Search code examples
cembeddedcompressionbit-manipulationbyte

how to convert different length of bits into byte array?


I am currently working on a project where I have to implement Elias Gamma coding for an Embedded system (STM32F405 programming using C). The main priority is efficiency and speed of the code thus I implenmented a lookup table for the Elias Gamma coding which contains bits values and number of bits for each "bit array" (I am using uint32_t for symbols and uint8_t for lengths). However I am having trouble converting these bits to byte array. Below is an example of what I am trying to do.
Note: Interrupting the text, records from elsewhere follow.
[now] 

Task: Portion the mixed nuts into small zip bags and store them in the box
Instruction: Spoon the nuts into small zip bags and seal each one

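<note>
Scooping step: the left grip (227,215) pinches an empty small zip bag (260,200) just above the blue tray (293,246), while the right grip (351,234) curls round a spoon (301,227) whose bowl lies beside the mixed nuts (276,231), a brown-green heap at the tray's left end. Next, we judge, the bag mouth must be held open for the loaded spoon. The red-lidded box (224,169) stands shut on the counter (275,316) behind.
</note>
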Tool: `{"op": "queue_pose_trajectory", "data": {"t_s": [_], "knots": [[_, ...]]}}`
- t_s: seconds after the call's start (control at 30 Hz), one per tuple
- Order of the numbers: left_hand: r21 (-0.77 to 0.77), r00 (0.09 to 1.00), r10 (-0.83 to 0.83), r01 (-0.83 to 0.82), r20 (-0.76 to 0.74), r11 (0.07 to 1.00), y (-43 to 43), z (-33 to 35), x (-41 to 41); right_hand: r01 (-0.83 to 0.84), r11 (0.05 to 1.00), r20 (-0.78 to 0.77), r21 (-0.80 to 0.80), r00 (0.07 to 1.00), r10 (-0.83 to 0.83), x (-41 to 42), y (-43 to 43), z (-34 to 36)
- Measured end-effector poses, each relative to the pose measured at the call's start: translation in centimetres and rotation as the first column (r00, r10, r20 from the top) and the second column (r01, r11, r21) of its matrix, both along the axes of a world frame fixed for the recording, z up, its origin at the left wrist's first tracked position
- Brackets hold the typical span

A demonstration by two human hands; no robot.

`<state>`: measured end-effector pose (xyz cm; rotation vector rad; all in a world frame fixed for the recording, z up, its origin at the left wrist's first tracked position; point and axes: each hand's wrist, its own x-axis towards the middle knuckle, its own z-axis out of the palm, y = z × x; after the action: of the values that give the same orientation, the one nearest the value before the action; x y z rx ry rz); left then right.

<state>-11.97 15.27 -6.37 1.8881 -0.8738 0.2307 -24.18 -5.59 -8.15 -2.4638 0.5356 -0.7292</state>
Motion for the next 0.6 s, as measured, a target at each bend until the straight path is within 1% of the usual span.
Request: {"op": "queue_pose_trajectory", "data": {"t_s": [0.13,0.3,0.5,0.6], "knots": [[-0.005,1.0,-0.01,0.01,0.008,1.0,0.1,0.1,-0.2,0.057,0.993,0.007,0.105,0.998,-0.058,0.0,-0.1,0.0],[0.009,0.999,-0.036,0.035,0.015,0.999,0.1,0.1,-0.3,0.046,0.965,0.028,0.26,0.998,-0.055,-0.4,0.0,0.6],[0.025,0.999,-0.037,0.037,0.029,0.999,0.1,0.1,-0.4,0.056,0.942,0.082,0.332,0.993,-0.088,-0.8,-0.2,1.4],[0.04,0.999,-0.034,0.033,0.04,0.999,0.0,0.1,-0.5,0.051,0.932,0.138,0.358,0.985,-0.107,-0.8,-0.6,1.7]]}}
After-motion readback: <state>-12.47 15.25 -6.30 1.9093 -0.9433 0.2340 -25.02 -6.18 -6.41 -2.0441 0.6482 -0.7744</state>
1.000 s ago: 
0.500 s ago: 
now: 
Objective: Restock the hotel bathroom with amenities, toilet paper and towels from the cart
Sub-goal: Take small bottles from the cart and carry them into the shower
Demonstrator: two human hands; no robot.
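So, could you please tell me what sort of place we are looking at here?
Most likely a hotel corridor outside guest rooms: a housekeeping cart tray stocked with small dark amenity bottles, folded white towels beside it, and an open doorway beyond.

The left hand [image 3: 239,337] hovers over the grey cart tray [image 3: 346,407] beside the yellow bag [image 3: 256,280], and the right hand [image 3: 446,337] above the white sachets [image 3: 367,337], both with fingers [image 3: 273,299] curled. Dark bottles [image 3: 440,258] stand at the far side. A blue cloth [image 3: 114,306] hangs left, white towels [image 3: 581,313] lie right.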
For three symbols -> 0b0001001 (bits length 7), 0b011 (bits length 3), b000010001 (bits length 9) I have to get 0b0001001011000010001 thus 0x12 0xC2 0x20 as a byte array to transfer the data through a communication channel like USART.

What confuses me is, bit symbols being different length and "append" process that has to be applied to the bits in a platform that uses bytes as smallest data structure.

Is there a simple way to do this?

Edit: For clarity I am trying to append 4096 "bit array" to X number of bytes. X number depends on the total number of bits appended (which is unknown while prossessing).


Solution

  • Solution requires:

    // Returns false if nothing left.
    int get_next_bits( uint8_t *len, uint32_t *bits );
    
    // Sends the first `output_len` bytes pointed by `output`.
    send_buffer( uint16_t output_len, const uint8_t *output );
    
    // Allocated memory or array large enough for output.
    // See below if this can't be guaranteed.
    uint8_t *buf;
    

    Solution:

    uint16_t output_len = 0;
    uint8_t *output = buf;     // Assumed to be large enough. But see below.
    uint8_t available = 0;     // Number of unassigned bits in `*output`.
    uint32_t bits;             // Bits to add to output.
    uint8_t unassigned;        // Number of bits (left) in `bits`.
    
    while ( get_next_byte( &unassigned, &bits ) ) {
       while ( unassigned > 0 ) {
          if ( available == 0 ) {
             // We need another byte of output.
             // `output` already points to this byte.
             ++output_len;
             *output = 0;
             available = 8;
          }
    
          if ( available <= unassigned ) {
             // We get here, for example, when we have
             // 5 bits to insert but only 3 bits available in current output byte.
             // So we shift the unassigned bits by 2 to place into position.
             // And we're left with 0 available bits and 2 unassigned bits.
             // We can't forget to "remove" from `bits` the 3 bits we assigned.
             uint8_t shift = unassigned - available;
             *output |= bits >> shift;
             unassigned = shift;
             bits &= ~( ( (uint32_t)0xFFFFFFFF ) << unassigned );
             available = 0;
             ++output;
          } else {
             // We get here, for example, when we have
             // 3 bits to insert and 5 bits available in current output byte.
             // So we shift the unassigned bits by 2 to place into position.
             // And we're left with 2 available bits and 0 unassigned bits.
             uint8_t shift = available - unassigned;
             *output |= bits << shift;
             unassigned = 0;
             available = shift;
          }
       }
    }
    
    send_buffer( output_len, output );
    

    The available == unassigned case can be handled specially if desired.

    if ( available == unassigned ) {
       // We get here, for example, when we have
       // 5 bits to insert and 5 bits available in current output byte.
       // We're left with 0 available bits and 0 unassigned bits.
       *output |= bits;
       unassigned = 0;
       available = 0;
       ++output;
    }
    

    If you can't guarantee a buffer large enough to hold all the bits, replace

    if ( available == 0 ) {
       // We need another byte of output.
       // `output` already points to this byte.
       *output = 0;
       available = 8;
       ++output_len;
    }
    

    with

    if ( available == 0 ) {
       // We need another byte of output.
       // `output` already points to this byte.
    
       if ( output_len == buf_size ) {
          // Buffer is full, so send and empty it.
          output -= buf_size;
          output_len = 0;
          send_buffer( buf_size, output );
       }
    
       *output = 0;
       available = 8;
       ++output_len;
    }